Re: [PATCH v13 3/3] grep/pcre2: fix an edge case concerning ascii patterns and UTF-8 data

[Date Prev][Date Next][Thread Prev][Thread Next][Date Index][Thread Index]

 



On Sun, Oct 17 2021, René Scharfe wrote:

> Am 17.10.21 um 08:00 schrieb Junio C Hamano:
>> René Scharfe <l.s.r@xxxxxx> writes:
>>
>>>>> Literal patterns are those that don't use any wildcards or case-folding.
>>>>> If the text is encoded in UTF-8 then we enable PCRE2_UTF either if the
>>>>> pattern only consists of ASCII characters, or if the pattern is encoded
>>>>> in UTF-8 and is not just a literal pattern.
>>>>>
>>>>> Hmm.  Why enable PCRE2_UTF for literal patterns that consist of only
>>>>> ASCII chars?
>>>>> ...
>>>>     echo 'René Scharfe' >f &&
>>>>     $ git -P grep --no-index -P '^(?:You are (?:wrong|correct), )?Ren. S' f; echo $?
>>>>     1
>>>>     $ git -P grep --no-index -P '^(?:You are (?:wrong|correct), )?R[eé]n. S' f; echo $?
>>>>     f:René Scharfe
>>>>     0
>>>>
>>>> So it's a choose-your-own adventure where you can pick if you're
>>>> right. I.e. do you want the "." metacharacter to match your "é" or not?
>>>
>>> Yes, I do, and it's what Hamza's patch is fixing.
>>
>> That may be correct but is this discussion still about "Why enable
>> ... for literal patterns that consist of only ASCII"?  Calling "." a
>> "metacharacter" and wanting it to match anything other than a single
>> dot would mean the pattern we are discussing is no longer "literal",
>> isn't it?  I am puzzled.
>
> Right, Ævar's comment is not about my question, but highlights an
> inconsistency in master that is fixed by Hamza's patch.
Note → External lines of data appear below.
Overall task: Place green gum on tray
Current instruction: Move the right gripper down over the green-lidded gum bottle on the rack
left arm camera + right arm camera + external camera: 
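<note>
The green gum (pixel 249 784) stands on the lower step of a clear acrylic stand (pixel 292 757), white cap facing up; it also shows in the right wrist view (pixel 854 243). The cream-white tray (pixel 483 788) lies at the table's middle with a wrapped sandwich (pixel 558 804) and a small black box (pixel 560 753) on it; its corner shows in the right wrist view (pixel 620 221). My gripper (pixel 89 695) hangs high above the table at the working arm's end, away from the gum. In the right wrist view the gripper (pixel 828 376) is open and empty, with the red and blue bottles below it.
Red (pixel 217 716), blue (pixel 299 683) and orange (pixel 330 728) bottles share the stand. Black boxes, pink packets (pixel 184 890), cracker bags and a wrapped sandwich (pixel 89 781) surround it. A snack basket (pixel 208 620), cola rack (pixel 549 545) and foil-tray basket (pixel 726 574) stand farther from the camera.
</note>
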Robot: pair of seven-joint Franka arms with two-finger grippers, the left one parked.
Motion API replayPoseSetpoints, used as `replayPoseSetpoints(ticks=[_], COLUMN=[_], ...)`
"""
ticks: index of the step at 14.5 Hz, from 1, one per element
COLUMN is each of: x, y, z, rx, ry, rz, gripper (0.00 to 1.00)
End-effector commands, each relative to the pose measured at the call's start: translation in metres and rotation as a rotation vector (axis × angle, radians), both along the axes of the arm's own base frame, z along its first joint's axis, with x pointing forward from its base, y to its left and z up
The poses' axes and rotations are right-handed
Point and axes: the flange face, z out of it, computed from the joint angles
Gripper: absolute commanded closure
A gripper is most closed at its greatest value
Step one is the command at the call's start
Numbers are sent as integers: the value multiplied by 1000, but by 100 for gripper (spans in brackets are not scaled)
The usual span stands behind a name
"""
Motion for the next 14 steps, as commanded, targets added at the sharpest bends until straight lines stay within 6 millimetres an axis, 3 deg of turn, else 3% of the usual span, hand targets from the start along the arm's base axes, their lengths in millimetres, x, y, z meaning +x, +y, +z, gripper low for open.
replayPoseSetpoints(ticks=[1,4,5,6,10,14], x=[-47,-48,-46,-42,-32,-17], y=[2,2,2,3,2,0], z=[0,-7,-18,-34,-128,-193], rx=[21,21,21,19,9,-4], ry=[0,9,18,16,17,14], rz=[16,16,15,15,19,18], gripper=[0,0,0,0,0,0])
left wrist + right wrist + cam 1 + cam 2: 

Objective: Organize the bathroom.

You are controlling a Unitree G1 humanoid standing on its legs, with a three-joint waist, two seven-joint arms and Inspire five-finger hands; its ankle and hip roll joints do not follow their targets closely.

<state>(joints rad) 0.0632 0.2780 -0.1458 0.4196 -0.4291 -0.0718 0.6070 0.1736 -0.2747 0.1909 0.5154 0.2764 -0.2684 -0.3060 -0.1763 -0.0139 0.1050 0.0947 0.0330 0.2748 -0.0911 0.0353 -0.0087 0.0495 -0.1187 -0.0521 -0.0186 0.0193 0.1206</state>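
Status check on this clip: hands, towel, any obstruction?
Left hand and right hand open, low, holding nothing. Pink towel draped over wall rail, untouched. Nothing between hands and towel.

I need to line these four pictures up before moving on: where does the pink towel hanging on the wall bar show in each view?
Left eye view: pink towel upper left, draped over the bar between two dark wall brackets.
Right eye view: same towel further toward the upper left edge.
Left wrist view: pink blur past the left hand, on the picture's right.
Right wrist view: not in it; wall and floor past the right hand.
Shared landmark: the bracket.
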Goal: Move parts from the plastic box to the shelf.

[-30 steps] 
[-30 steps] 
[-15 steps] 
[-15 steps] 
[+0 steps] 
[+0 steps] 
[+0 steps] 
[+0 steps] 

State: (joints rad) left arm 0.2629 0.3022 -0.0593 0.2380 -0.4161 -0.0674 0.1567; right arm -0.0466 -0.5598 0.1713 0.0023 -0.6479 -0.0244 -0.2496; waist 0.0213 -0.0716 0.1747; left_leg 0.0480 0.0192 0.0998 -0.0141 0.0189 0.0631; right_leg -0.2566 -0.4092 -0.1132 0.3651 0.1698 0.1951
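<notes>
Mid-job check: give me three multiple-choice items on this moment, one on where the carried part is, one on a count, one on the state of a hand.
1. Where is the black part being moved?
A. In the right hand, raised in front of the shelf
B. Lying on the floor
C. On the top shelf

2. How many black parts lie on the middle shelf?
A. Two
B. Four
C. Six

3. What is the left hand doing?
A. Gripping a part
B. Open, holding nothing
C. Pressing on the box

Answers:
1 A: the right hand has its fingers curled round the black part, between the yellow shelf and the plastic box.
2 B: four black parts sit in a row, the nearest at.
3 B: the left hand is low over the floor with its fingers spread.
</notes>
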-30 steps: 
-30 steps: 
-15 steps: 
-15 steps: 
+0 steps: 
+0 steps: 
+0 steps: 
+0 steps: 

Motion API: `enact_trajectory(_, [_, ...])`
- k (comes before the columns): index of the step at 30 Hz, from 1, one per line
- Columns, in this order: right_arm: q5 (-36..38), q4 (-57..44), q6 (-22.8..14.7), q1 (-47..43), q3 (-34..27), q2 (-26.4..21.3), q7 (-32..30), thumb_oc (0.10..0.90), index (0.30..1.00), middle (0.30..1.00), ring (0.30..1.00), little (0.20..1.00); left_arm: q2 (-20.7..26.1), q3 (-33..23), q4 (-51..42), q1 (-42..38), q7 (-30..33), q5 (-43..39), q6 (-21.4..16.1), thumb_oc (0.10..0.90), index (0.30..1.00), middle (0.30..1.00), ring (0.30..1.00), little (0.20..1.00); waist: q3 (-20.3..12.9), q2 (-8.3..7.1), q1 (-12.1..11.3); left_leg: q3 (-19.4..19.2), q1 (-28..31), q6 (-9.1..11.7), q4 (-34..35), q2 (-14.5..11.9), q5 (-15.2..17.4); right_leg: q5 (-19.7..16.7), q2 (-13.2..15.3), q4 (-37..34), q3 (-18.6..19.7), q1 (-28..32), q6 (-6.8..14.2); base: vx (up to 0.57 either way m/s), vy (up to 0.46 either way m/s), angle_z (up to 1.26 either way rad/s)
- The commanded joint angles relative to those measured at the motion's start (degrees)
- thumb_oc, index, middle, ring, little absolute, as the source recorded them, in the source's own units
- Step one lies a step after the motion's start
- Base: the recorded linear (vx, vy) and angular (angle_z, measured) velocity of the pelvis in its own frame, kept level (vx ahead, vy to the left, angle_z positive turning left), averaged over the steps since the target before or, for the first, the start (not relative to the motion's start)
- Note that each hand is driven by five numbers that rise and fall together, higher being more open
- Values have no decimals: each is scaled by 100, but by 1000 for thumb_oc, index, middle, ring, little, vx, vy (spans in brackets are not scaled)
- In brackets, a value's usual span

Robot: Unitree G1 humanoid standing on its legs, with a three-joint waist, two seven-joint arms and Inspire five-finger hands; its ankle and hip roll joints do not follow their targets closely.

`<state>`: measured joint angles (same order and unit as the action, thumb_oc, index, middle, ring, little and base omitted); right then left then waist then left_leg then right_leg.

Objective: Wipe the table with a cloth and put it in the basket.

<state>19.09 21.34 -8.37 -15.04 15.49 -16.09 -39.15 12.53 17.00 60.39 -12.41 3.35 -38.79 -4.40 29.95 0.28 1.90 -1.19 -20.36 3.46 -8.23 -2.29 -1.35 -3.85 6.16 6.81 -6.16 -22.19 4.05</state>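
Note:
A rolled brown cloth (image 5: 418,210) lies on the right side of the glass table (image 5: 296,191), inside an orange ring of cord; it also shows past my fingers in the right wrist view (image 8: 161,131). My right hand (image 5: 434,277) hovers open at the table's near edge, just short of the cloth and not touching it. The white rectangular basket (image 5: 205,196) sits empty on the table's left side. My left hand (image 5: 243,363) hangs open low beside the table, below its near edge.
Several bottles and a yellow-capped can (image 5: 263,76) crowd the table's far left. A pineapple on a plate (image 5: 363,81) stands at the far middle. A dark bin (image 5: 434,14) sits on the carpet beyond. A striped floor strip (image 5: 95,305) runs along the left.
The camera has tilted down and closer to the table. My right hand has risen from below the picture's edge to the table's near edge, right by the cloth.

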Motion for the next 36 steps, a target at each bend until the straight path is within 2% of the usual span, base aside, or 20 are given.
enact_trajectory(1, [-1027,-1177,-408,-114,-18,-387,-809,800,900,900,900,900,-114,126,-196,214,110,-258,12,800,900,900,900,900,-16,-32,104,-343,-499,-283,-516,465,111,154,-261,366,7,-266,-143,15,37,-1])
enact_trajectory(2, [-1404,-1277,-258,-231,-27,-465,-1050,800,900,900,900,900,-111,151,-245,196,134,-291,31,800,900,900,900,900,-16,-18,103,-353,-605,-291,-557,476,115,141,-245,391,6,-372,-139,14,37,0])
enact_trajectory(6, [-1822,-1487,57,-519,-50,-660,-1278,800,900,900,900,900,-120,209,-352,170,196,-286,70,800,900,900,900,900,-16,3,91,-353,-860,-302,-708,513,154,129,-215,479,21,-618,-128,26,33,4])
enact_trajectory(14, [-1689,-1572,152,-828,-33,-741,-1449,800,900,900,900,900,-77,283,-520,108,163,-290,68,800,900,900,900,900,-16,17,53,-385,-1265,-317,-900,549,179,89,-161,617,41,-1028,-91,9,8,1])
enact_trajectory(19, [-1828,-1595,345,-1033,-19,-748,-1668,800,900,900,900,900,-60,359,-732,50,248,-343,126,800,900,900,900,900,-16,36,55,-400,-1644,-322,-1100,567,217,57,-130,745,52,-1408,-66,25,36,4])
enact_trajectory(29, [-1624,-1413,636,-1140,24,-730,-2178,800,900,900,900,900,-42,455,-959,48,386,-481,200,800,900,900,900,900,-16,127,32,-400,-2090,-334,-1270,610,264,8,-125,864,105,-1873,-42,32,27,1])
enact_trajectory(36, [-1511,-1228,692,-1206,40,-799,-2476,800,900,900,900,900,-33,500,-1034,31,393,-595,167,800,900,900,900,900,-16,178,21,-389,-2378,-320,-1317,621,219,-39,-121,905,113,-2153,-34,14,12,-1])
Yes, sorry about that. Just generally about the messy semantics.

> I'll repeat and extend my question: Hamza's patch enables PCRE2_UTF for
> non-ASCII patterns even if they are literal or our locale is not UTF-8.
> The following change would fix the edge case mentioned in its commit
> message without these side-effects.  Am I correct?
>
> diff --git a/grep.c b/grep.c
> index fe847a0111..5badb6d851 100644
> --- a/grep.c
> +++ b/grep.c
> @@ -382,7 +382,7 @@ static void compile_pcre2_pattern(struct grep_pat *p, const struct grep_opt *opt
>  		}
>  		options |= PCRE2_CASELESS;
>  	}
> -	if (!opt->ignore_locale && is_utf8_locale() && has_non_ascii(p->pattern) &&
> +	if (!opt->ignore_locale && is_utf8_locale() &&
>  	    !(!opt->ignore_case && (p->fixed || p->is_fixed)))
>  		options |= (PCRE2_UTF | PCRE2_MATCH_INVALID_UTF);

I haven't had time to carefully look into this, but one caveat to check
out is if it works with older PCRE and whether you need e.g. the
GIT_PCRE2_VERSION_10_36_OR_HIGHER.

I tried your suggestion on top of Hamza's series, compiled PCRE v2
10.23, tested, and also tried manually removing the
PCRE2_MATCH_INVALID_UTF flag and tested again.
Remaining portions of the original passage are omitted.